Task statement
Set down, unchanged, the line with "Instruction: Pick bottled" and everything after it through the last line of the data.

Dataset section
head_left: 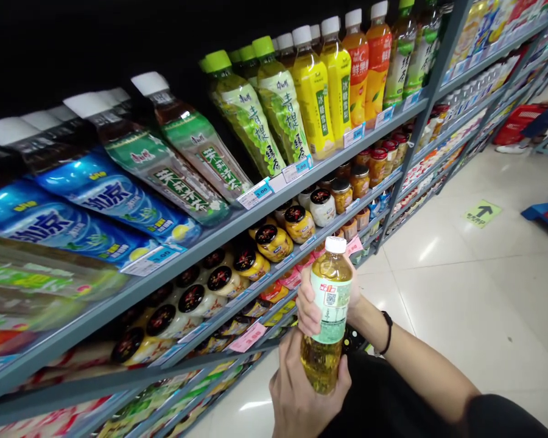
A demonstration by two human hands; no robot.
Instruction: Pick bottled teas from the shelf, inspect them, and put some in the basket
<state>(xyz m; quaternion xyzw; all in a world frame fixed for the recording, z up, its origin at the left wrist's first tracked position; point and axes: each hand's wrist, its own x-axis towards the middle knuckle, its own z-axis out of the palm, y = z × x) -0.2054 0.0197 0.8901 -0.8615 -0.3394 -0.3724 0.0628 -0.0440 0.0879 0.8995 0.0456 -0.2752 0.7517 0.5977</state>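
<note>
I hold a clear bottle of yellow drink (329, 304) with a white cap and a pale green label upright in front of the shelves. My left hand (296, 395) is closed around its lower part from below. My right hand (309, 307), with a black band on the wrist, wraps round the label from behind. The bottle is level with the shelf of lidded jars (274, 242) and apart from it.
A grey shelf unit (237, 225) runs along the left, with rows of bottled teas and juices (310, 91) on top and jars and packets below. White tiled floor (475, 292) with a green arrow sticker (483, 213) lies to the right. Another person sits by a red basket (516, 125) far right.
</note>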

Response box
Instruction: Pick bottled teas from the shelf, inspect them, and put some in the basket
<state>(xyz m; quaternion xyzw; all in a world frame fixed for the recording, z up, its origin at the left wrist's first tracked position; point and axes: each hand's wrist, its own x-axis towards the middle knuckle, its own z-axis out of the palm, y = z × x) -0.2054 0.0197 0.8901 -0.8615 -0.3394 -0.3724 0.0628 -0.0440 0.0879 0.8995 0.0456 -0.2752 0.7517 0.5977</state>
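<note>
I hold a clear bottle of yellow drink (329, 304) with a white cap and a pale green label upright in front of the shelves. My left hand (296, 395) is closed around its lower part from below. My right hand (309, 307), with a black band on the wrist, wraps round the label from behind. The bottle is level with the shelf of lidded jars (274, 242) and apart from it.
A grey shelf unit (237, 225) runs along the left, with rows of bottled teas and juices (310, 91) on top and jars and packets below. White tiled floor (475, 292) with a green arrow sticker (483, 213) lies to the right. Another person sits by a red basket (516, 125) far right.
</note>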

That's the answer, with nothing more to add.